Go over the listing below line by line, and return each one holding the string "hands".

□ □ □ □

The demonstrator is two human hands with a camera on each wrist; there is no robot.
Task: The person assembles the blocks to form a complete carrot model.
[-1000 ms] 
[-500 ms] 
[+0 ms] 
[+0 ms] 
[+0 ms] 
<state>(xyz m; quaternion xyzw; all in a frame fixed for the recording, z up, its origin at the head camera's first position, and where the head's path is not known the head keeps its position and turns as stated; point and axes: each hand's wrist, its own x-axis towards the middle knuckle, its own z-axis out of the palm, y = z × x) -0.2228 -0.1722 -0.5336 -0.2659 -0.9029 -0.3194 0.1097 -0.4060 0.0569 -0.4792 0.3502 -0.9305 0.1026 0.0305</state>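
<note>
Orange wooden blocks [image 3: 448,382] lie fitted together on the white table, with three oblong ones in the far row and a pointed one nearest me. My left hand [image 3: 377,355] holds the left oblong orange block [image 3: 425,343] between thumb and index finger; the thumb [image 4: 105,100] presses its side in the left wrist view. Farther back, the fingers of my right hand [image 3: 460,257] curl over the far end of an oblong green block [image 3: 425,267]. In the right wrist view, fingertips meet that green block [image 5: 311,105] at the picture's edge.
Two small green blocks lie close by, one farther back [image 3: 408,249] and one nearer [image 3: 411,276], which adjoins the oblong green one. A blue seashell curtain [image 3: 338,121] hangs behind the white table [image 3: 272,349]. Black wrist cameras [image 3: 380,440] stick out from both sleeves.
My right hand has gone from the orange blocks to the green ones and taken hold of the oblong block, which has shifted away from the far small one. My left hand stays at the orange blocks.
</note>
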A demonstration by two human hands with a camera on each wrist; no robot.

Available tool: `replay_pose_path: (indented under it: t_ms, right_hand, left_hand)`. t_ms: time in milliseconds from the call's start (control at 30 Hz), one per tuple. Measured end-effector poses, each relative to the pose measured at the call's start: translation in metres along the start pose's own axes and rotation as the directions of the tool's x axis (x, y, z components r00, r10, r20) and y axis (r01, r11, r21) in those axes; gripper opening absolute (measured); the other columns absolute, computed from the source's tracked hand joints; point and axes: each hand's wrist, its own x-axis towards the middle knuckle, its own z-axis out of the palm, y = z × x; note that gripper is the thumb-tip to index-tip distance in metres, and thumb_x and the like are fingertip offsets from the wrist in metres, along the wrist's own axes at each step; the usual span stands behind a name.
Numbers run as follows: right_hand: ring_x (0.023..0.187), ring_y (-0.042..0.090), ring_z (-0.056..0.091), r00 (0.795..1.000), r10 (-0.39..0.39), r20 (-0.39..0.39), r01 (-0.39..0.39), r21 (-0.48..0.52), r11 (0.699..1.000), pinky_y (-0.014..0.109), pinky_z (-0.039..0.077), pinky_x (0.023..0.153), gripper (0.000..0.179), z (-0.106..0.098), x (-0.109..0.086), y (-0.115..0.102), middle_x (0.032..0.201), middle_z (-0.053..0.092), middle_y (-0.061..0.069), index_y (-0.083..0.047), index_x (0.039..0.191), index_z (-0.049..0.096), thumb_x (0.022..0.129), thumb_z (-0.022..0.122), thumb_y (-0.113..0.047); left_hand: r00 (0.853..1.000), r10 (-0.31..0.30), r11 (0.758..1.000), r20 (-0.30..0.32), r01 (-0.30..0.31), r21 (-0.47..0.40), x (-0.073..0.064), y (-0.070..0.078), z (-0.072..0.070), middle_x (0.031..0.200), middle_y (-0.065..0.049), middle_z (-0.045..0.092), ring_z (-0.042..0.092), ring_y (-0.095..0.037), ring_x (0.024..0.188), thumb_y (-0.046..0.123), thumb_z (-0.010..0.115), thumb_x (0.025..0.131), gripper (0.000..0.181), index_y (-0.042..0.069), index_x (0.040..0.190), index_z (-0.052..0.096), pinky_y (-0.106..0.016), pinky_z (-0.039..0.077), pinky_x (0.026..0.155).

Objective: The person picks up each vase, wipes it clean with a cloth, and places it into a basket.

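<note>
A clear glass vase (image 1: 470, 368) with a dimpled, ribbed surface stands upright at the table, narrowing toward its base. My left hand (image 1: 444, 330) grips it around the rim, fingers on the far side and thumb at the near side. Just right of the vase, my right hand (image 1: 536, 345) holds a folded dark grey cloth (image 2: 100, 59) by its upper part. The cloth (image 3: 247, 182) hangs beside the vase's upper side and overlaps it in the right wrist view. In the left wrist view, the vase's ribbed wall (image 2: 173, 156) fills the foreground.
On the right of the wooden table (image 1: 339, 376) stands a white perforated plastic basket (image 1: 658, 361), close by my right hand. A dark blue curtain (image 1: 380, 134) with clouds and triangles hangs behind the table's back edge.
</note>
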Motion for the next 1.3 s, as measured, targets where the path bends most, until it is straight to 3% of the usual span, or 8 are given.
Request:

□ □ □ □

• **Worked solution**:
The demonstrator is two human hands with a camera on each wrist; there is no robot.
A demonstration by two human hands with a camera on each wrist; no robot.

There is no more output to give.